Like other colleges, Northern has recently shifted its courses to online-only, due to the COVID-19 pandemic. College President Richard Bailey said all trade courses are currently online, as administrators originally planned.
Those classes primarily consist of theoretical coursework, where students will discuss code, tools and other aspects of their applied trade.
“However, the trades aren’t really best taught that way,” said John Ussery, El Rito’s program director.
He said vital experience is gained through more hands-on courses, where students gain firsthand experience and have the ability to learn in a controlled environment where mistakes don’t really matter.
“It’s the ability to make those mistakes that really teaches you something,” Ussery said. “You have to get out there.”
Those all-important hands-on courses are set to start in January.

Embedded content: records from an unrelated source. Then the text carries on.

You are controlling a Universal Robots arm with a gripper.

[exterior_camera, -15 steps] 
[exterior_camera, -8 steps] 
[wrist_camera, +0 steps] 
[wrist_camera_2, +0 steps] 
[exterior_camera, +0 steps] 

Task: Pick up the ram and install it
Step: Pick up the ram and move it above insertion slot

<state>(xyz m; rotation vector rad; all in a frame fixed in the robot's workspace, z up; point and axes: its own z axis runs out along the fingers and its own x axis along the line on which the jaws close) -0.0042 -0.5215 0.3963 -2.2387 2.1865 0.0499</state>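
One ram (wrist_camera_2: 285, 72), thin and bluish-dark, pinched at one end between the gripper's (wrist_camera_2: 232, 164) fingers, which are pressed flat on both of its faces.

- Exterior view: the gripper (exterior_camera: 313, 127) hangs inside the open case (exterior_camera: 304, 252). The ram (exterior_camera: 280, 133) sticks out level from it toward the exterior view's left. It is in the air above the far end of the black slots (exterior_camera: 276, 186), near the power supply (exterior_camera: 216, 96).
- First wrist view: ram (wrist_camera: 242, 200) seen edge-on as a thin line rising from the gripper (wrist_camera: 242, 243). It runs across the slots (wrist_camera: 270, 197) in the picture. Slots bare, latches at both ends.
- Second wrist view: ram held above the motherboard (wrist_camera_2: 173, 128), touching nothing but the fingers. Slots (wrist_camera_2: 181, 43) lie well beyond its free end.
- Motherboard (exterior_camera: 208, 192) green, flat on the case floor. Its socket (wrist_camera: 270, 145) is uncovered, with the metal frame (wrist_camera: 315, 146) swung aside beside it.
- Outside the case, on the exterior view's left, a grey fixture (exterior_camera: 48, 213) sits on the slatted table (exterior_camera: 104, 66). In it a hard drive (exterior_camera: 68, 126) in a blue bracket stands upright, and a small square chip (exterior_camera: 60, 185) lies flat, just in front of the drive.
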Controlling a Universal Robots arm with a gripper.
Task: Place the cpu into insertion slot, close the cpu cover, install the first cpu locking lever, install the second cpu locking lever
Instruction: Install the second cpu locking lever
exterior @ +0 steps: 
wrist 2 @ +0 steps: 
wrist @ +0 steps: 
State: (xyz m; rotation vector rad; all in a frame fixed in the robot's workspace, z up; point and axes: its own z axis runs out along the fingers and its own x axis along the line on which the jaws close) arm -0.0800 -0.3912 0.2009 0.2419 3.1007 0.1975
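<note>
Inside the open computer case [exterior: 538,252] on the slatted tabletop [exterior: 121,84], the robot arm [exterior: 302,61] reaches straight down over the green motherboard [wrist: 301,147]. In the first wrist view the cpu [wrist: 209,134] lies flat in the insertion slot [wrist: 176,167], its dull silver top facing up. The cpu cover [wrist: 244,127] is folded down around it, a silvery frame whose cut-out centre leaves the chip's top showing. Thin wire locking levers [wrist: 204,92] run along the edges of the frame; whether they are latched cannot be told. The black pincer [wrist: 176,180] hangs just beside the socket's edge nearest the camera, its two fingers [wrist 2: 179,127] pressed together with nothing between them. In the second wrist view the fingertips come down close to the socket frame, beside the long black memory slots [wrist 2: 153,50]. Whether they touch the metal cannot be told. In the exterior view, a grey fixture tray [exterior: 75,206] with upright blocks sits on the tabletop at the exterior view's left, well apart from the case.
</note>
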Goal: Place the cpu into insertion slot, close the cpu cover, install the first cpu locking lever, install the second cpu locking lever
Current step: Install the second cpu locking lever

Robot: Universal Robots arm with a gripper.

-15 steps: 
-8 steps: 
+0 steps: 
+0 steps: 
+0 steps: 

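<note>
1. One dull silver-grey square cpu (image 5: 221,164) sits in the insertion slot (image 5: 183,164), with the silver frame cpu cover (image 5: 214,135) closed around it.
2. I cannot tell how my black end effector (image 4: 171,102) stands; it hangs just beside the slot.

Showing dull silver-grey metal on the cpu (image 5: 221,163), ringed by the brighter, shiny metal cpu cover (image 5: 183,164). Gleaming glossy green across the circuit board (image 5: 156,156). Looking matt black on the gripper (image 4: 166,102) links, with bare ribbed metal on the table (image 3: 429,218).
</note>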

However, that’s only if conditions surrounding the pandemic allow it.
“We are pushing to make sure we are ready to engage in that, if it is safe to do so,” Bailey said.
Frank Loera, chair of the branch campus, said the pandemic has already set back plans surrounding the program and the staff are working tirelessly to catch up.
“The pandemic really set things behind,” Loera said. “It even set back the hiring of my position.”
While classes remain virtual for now, the college continues working on refurbishing the historic El Rito campus. Loera said plumbing in some buildings are cracked and needs to be replaced. New floors and paint are also needed in many future classrooms and labs.
The college is also planning on reopening dorm rooms to future students when it’s safe to do so.
Bailey emphasized the branch campus will be ready for in-person classes next semester, whether they happen or not. However, he said the safety of students, faculty and community members come first.
“Once we are through this pandemic, we don’t want the community waiting on the college to open,” Bailey said. “If the pandemic continues and if we are not in a safe position to start up these classes in January, then we will continue to monitor.”
Ussery agreed that in-person classes could not happen until there is as little risk in doing so as possible.
“Any risk at all may be too high,” he said. “So we are somewhat dubious.”
The college recently had its first confirmed case of COVID-19, although the student was not on campus.
Faculty have already begun planning for alternatives in the event that in-person classes must be postponed. That includes placing students in active work sites to gain that firsthand experience, an option Ussery said could be difficult to coordinate.
“It’s hard to know what tasks apprentices will have to do at a specific time,” he said.
Exactly when any postponement of in-person courses will be official remains uncertain, but many higher education institutions have already begun planning their course schedules for next semester.
Despite any future delays, the demand for trades programs in northern New Mexico remains high. Around 130 students are currently participating in apprenticeship programs, set up through partnerships between the college and local trade unions.
Loera said he’s pleased with the current enrollment and that he believes it will increase even more once the full program becomes available to students and community members.
And as community members wait, property taxes related to the programs will still be collected, which Bailey said started happening in May.
Property taxes are based on the assessed value of a home, which is one-third of the property’s market value. On a home with a market value of $300,000 and an assessed value of $100,000, homeowners can expect to pay $200 per year, or $16.67 per month, more in property taxes from the two-mill increase.
It’s with this in mind, along with the large number of people who voted for the mill levy, that Bailey said motivates him and his staff to ensure these programs are provided.
“This is what our community has asked us to do,” Bailey said. “Our hearts are fully committed to making this happen – in a safe and healthy way.”